[EXERCISE AIM] How many lines in these records include the string "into"? Reply with that number alone.

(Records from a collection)
---+---
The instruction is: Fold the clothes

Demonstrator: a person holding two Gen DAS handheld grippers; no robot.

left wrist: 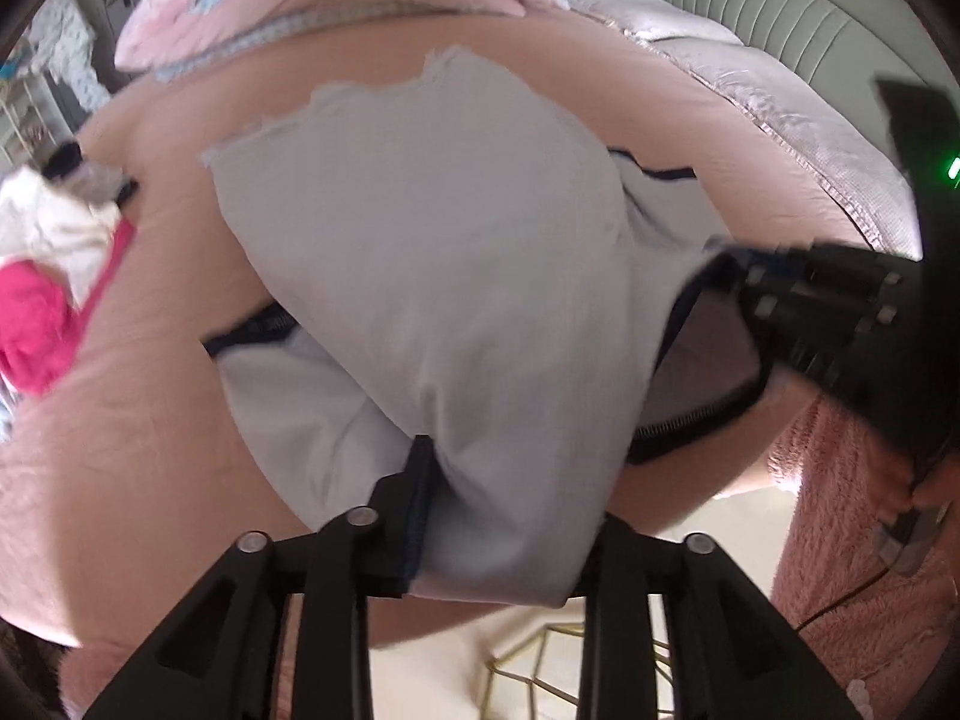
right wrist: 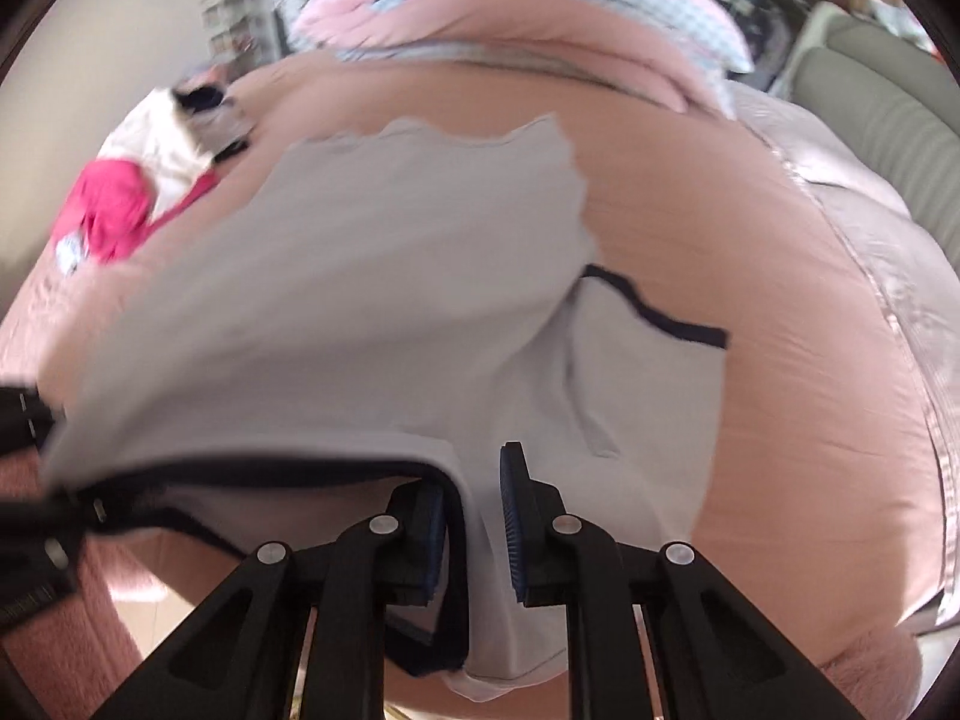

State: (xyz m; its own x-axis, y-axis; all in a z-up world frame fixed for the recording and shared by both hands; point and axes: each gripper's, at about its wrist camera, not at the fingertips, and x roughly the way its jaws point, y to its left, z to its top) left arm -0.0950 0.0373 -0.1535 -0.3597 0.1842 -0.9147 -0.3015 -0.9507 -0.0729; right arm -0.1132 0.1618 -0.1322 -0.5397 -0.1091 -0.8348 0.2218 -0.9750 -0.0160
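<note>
Two grippers angle steeply down over a pale shirt [left wrist: 420, 276] spread on a pink bed [left wrist: 150, 408], its near edge draped at the bed's side: one fold appears begun, more remains, and a pile [left wrist: 54, 264] (pink and white) waits. The left gripper [left wrist: 504, 480] stands part open, cloth between its jaws. The right gripper [right wrist: 474, 516] is narrowly parted around the dark-trimmed hem, its grip unclear through blur.

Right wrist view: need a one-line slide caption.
Right gripper straddles the navy-trimmed edge of a pale grey garment spread on a pink bed, jaws apart.
</note>
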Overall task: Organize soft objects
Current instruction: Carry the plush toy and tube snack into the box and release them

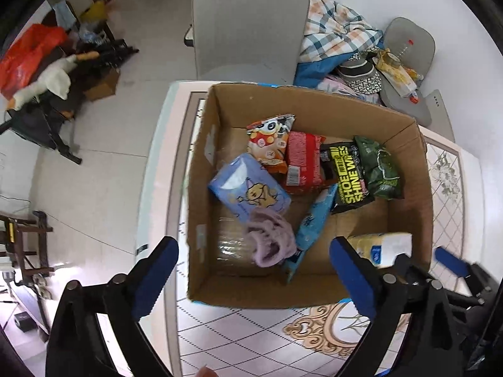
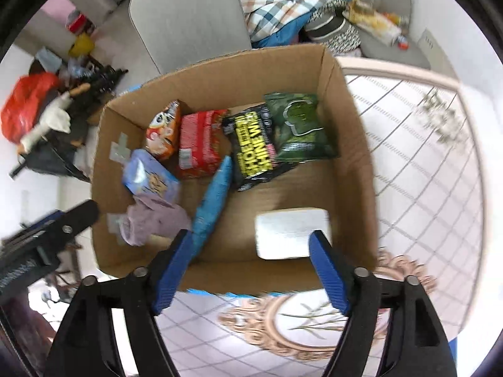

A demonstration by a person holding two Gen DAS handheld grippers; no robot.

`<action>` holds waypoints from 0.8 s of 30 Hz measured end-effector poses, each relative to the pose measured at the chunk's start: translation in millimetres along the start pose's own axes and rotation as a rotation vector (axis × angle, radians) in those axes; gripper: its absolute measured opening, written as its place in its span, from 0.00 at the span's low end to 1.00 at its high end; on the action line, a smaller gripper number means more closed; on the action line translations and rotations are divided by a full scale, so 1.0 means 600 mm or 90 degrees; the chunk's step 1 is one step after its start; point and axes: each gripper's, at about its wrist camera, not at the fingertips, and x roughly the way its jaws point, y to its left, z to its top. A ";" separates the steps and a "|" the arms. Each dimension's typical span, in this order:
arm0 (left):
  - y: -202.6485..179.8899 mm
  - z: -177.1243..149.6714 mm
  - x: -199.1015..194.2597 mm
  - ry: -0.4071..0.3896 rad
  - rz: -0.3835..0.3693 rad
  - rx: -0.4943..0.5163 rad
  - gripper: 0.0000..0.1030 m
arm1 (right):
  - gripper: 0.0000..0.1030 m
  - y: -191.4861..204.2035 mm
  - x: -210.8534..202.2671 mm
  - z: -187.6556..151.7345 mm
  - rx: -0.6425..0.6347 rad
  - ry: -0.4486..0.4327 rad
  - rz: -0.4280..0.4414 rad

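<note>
Box: open cardboard box (image 2: 355,144) on the patterned table (image 2: 418,169).
Far wall: orange snack bag (image 2: 165,132), red pack (image 2: 199,141), black wipes pack (image 2: 251,147), green pack (image 2: 298,128).
Near-right corner: white pack (image 2: 290,232).
Left side: lilac cloth (image 2: 151,220).
Right gripper (image 2: 251,270): fingers apart, empty, over the near wall.

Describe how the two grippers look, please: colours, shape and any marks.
Both grippers, left and right, look alike: two black plastic arms spreading in a V, each ending in a blue ribbed pad. Round silver pins sit at the joints. No cables, labels or sleeves are visible. A fingertip shows at the bottom edge of the left view.
</note>
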 end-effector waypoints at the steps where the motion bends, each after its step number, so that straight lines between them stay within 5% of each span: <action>1: 0.000 -0.007 -0.005 -0.007 0.008 0.002 0.98 | 0.87 -0.002 -0.005 -0.003 -0.009 -0.007 -0.013; 6: -0.012 -0.033 -0.024 -0.036 0.028 0.010 0.99 | 0.99 -0.011 -0.028 -0.017 -0.033 -0.031 -0.053; 24: -0.054 -0.068 -0.105 -0.094 0.014 0.008 0.99 | 1.00 -0.043 -0.111 -0.057 -0.043 -0.076 -0.059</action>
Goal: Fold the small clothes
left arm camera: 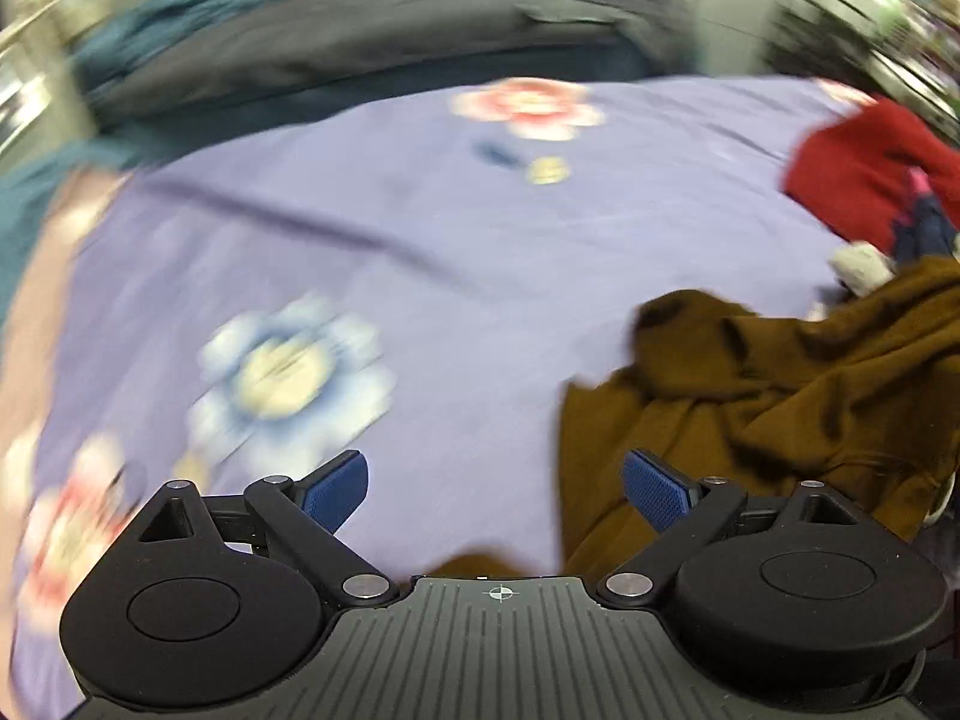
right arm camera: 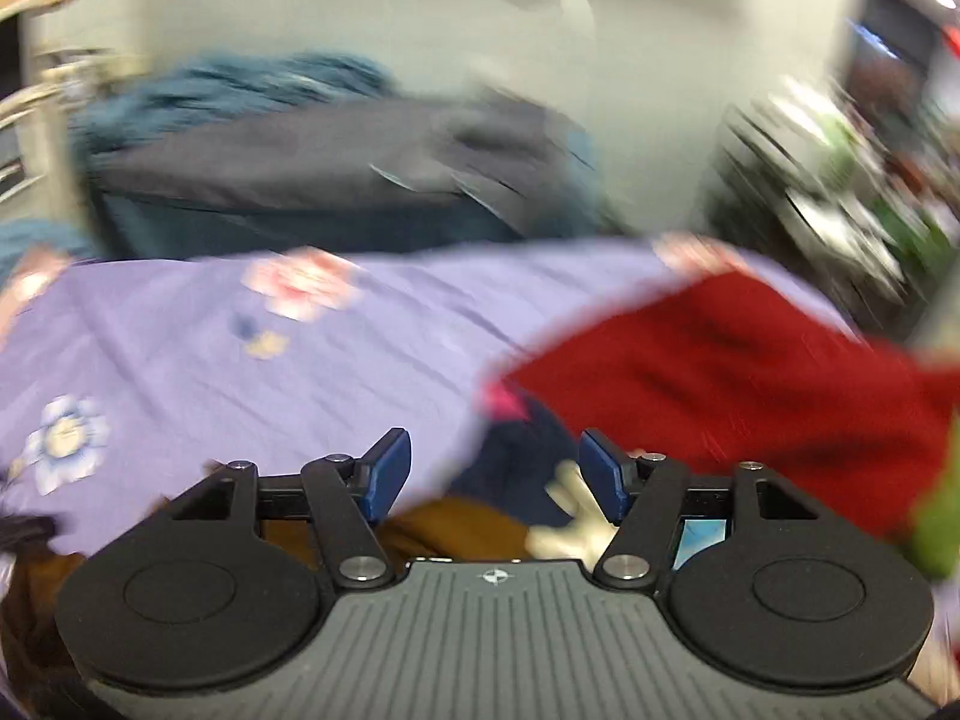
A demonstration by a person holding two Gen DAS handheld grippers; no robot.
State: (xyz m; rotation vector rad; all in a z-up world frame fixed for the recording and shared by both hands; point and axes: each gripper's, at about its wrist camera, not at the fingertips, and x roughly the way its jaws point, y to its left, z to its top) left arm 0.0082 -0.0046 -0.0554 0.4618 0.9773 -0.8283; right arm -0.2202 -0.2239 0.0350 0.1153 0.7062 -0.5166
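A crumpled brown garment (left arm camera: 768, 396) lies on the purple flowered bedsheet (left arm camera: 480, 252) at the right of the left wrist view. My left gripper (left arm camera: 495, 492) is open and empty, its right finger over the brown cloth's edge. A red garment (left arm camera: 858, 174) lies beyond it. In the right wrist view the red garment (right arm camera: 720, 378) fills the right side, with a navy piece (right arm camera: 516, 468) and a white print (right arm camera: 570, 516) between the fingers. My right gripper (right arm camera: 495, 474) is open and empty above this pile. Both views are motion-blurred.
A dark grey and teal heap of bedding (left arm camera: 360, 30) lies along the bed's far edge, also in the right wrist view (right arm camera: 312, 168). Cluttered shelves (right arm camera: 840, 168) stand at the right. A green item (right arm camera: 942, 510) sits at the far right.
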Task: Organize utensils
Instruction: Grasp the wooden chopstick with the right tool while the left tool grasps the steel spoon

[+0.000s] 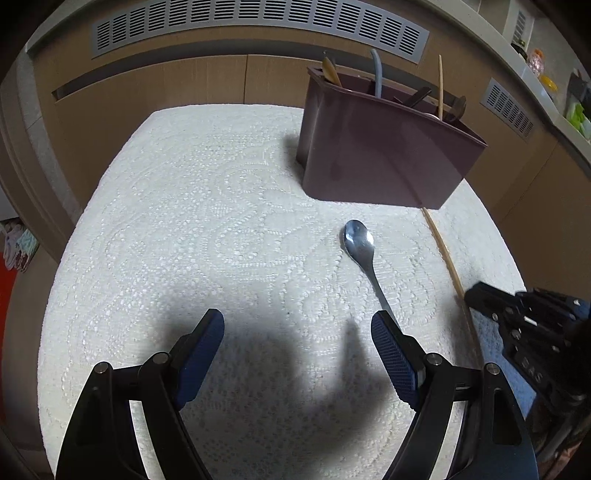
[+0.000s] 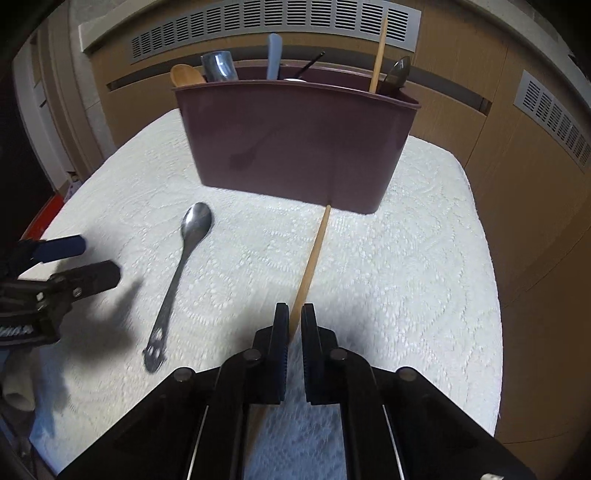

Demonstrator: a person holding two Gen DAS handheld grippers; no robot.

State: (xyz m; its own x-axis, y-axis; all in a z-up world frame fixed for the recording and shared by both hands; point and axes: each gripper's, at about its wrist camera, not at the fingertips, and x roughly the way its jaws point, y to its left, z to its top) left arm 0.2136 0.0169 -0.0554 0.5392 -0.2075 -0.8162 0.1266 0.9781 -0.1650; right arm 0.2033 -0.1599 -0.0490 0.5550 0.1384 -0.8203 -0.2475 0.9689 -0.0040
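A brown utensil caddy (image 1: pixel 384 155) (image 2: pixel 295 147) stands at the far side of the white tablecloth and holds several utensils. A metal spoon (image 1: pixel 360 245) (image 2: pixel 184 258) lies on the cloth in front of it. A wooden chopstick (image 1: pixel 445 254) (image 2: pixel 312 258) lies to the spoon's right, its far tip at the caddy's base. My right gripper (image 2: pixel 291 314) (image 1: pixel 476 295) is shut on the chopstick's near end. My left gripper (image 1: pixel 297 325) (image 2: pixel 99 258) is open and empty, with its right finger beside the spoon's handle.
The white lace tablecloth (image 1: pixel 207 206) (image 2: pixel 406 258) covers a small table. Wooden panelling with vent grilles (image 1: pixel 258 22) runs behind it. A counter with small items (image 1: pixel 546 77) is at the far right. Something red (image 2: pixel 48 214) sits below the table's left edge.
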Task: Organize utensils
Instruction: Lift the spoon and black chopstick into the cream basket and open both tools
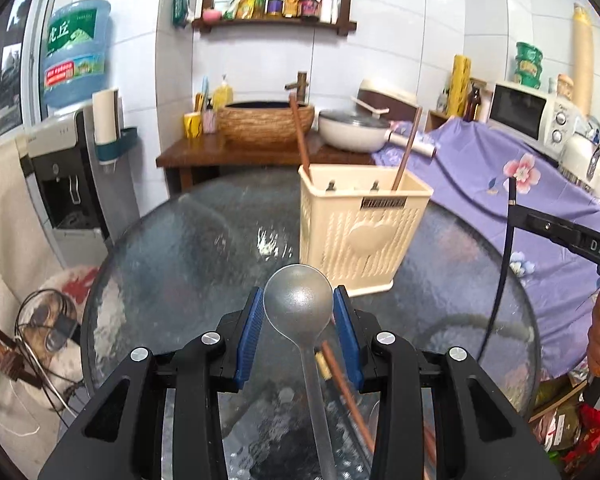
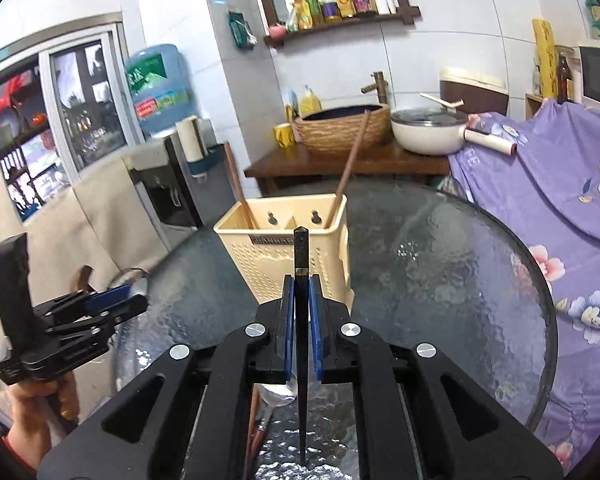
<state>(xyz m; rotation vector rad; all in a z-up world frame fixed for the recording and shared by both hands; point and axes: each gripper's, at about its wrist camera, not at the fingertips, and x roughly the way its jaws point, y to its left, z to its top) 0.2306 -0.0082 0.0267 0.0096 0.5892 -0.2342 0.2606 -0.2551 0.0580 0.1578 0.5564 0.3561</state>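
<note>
A cream utensil holder (image 1: 362, 226) stands on the round glass table (image 1: 188, 248), with two brown chopsticks (image 1: 300, 136) leaning in it; it also shows in the right wrist view (image 2: 284, 252). My left gripper (image 1: 299, 312) is shut on a metal spoon (image 1: 298, 306), bowl up, short of the holder. My right gripper (image 2: 301, 300) is shut on a black chopstick (image 2: 301, 256), held upright just in front of the holder. The black chopstick (image 1: 508, 240) also shows at right in the left wrist view. A brown chopstick (image 1: 348, 388) lies on the table below the left gripper.
A wooden side table (image 1: 260, 152) behind holds a woven basin (image 1: 266, 120) and a white pan (image 1: 354, 130). A purple flowered cloth (image 1: 520, 184) covers things at right. A water dispenser (image 1: 60, 168) stands at left. More utensils (image 2: 266, 412) lie under the right gripper.
</note>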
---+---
[RESULT OF THE TASK] 2